## What is required
Search each line of the data for the word "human"; copy every line where it is found.

## Entries provided
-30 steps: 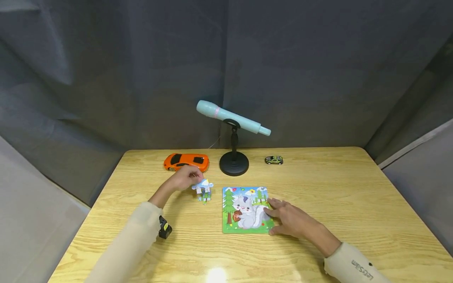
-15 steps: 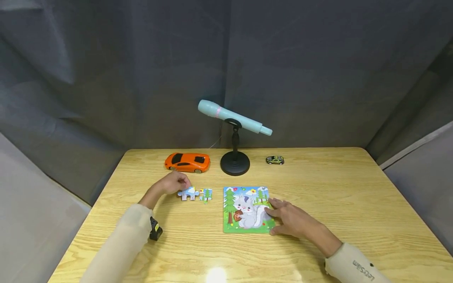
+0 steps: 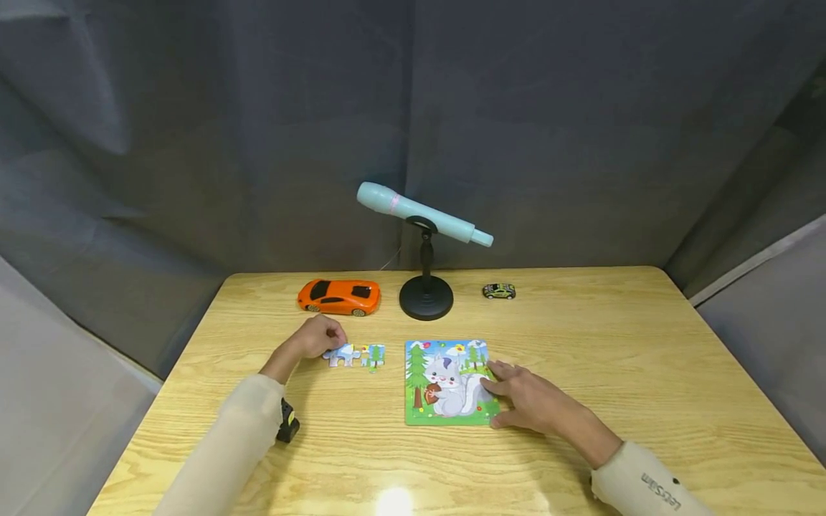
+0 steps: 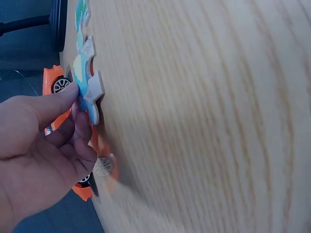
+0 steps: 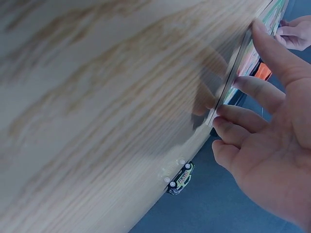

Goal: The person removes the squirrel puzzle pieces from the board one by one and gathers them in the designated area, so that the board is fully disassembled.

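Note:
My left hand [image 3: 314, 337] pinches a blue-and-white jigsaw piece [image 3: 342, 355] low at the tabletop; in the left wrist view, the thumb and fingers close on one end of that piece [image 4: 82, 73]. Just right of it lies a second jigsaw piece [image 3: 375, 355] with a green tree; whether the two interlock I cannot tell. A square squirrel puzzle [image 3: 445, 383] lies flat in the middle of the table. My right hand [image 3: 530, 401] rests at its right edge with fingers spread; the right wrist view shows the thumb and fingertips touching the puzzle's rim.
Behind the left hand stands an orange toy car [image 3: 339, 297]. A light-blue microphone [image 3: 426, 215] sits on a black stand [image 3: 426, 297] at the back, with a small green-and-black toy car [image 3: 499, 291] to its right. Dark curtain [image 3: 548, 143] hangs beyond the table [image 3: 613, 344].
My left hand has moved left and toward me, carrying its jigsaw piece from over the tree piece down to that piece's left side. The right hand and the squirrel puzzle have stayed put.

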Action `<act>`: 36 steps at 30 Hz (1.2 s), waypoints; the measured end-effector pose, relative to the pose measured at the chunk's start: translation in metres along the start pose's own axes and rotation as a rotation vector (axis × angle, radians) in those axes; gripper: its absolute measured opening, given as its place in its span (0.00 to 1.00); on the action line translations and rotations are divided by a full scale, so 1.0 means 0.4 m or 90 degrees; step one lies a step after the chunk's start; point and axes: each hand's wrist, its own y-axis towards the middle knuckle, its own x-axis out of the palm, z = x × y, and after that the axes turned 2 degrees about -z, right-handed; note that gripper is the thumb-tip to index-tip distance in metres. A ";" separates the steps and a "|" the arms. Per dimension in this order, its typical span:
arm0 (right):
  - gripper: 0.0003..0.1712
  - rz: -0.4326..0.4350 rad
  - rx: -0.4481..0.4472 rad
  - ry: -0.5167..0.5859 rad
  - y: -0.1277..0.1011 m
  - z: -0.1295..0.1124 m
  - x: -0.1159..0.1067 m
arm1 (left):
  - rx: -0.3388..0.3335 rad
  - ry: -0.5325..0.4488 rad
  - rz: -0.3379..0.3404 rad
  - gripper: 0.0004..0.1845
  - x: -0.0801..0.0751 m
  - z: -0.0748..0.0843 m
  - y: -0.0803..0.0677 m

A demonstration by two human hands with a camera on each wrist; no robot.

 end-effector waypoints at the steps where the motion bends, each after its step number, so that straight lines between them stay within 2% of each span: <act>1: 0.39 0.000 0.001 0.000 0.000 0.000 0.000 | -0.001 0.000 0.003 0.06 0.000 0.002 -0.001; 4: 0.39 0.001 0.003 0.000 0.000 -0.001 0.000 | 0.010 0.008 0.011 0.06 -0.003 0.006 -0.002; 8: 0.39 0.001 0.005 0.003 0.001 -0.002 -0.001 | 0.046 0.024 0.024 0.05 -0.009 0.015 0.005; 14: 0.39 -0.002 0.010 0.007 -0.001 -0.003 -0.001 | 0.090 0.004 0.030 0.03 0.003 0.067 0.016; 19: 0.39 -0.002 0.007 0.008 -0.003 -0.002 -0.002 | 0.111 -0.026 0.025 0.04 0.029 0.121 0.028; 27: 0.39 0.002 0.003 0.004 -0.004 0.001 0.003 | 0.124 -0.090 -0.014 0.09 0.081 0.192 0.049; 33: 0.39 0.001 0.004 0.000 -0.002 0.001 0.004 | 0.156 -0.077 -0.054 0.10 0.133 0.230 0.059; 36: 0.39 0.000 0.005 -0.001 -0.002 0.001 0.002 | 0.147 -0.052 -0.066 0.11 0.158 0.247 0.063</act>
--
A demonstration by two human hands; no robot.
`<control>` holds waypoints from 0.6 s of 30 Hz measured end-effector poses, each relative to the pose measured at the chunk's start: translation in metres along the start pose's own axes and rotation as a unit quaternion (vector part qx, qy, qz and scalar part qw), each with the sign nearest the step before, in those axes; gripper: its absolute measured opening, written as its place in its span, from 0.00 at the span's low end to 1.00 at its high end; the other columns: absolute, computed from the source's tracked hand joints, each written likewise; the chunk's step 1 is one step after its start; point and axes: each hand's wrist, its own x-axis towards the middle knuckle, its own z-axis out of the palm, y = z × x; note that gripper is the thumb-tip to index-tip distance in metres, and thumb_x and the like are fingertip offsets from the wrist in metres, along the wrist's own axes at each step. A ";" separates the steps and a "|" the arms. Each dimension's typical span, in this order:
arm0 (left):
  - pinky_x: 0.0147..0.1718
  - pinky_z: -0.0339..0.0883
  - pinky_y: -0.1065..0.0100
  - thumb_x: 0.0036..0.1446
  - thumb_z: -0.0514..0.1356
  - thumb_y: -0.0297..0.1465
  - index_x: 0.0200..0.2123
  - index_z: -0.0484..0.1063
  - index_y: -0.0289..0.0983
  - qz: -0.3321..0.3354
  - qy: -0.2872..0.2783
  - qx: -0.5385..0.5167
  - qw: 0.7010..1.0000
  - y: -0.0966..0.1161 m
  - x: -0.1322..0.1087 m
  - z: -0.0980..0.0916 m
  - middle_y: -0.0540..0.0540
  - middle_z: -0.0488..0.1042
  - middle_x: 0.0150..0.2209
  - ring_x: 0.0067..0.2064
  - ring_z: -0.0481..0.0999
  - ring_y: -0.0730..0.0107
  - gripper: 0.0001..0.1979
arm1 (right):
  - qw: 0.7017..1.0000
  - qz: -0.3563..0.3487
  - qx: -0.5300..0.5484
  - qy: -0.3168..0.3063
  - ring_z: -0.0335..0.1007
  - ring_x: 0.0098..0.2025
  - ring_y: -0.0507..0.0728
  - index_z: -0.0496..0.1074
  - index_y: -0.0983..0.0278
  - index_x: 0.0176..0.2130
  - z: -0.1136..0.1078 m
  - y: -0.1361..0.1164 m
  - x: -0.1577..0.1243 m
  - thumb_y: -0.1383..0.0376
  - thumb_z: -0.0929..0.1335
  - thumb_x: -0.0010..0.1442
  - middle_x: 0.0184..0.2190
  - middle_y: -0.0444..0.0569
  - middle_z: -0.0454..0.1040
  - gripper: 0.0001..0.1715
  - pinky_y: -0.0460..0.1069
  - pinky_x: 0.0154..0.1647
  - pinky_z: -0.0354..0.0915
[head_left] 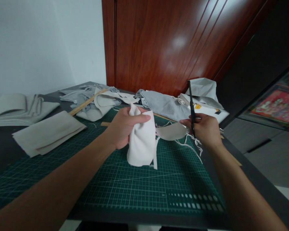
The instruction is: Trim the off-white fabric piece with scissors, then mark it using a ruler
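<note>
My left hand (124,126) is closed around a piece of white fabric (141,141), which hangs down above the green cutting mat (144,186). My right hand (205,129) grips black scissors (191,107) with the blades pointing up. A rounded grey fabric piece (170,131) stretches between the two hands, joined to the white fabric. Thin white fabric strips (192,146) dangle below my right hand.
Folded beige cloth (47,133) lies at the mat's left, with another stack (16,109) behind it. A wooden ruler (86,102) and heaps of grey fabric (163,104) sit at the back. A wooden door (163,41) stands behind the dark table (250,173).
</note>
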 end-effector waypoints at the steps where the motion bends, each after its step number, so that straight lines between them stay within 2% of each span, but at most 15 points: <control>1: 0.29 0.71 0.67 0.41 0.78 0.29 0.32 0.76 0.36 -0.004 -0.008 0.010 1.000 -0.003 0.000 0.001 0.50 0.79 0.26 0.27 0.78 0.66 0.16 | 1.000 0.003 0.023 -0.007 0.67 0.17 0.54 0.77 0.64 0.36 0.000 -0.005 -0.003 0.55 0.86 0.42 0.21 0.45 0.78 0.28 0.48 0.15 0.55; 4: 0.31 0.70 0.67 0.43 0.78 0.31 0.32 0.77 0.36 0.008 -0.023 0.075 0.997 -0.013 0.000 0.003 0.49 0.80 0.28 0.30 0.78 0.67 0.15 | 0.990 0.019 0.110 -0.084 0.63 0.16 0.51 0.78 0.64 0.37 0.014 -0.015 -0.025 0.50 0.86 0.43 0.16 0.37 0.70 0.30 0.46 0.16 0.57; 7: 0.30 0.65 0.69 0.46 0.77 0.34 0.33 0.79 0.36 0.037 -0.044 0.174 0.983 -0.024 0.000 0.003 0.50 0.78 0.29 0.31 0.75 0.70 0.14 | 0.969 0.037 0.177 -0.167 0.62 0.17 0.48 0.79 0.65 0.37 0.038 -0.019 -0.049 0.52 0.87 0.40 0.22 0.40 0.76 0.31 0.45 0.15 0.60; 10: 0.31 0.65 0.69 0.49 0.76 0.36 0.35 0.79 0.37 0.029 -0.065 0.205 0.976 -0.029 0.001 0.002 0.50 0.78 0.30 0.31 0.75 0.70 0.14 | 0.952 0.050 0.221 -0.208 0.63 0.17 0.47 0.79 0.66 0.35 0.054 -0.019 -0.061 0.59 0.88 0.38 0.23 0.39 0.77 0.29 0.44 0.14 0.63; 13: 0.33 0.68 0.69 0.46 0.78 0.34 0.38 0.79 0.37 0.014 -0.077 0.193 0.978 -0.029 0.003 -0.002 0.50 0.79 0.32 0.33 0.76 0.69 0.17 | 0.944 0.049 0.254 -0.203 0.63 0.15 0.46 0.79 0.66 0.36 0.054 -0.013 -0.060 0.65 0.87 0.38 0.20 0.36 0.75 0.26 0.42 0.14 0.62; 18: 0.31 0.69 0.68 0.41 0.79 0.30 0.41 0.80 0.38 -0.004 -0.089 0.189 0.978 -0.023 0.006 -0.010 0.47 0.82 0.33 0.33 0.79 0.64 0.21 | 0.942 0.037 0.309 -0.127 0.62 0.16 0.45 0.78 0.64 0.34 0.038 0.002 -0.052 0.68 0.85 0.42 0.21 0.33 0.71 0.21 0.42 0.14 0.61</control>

## Written answer
A demonstration by two human hands with a camera on each wrist; no robot.
A demonstration by two human hands; no robot.

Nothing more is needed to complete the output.